» YOUR INSTRUCTIONS
Tally the lines of the listing below in which the string "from" occurs, and give the tally alone.

» DATASET EXTRACT
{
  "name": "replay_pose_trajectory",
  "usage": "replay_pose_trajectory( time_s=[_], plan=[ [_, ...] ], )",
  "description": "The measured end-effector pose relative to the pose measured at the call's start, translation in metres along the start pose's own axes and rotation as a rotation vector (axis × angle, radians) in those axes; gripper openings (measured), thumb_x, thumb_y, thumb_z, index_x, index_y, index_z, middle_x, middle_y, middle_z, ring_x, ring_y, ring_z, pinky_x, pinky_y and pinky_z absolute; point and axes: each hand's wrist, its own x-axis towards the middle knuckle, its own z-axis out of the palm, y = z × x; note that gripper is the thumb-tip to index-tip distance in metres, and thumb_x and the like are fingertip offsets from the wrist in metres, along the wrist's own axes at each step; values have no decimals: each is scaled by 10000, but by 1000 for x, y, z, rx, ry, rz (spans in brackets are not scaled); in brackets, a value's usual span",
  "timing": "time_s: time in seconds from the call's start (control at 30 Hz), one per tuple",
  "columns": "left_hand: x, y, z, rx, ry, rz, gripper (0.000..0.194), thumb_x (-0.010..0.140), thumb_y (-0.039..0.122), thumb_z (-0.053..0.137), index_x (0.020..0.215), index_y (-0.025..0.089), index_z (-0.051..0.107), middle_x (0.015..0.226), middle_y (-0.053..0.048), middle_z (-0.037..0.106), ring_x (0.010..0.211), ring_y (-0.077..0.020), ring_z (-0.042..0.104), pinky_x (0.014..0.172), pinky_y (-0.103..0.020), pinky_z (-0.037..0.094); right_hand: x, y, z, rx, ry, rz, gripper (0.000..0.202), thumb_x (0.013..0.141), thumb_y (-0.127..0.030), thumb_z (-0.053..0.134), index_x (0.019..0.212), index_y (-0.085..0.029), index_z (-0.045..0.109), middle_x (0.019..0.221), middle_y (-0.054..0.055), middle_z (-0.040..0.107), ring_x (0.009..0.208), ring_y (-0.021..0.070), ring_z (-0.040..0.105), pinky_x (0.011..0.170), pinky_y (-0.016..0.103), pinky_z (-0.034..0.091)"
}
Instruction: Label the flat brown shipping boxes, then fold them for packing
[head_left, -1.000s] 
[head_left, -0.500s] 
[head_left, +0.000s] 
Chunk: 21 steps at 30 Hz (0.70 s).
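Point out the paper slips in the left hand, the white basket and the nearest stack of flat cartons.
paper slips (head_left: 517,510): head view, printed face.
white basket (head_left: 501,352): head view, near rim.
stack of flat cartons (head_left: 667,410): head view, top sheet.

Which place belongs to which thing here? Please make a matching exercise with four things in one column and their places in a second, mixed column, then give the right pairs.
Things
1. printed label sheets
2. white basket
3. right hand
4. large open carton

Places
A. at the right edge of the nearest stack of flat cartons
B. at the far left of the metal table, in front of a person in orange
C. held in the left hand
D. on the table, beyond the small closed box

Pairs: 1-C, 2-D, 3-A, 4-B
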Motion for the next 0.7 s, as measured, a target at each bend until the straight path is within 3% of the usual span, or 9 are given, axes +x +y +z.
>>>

» OUTPUT OF THE EXERCISE
2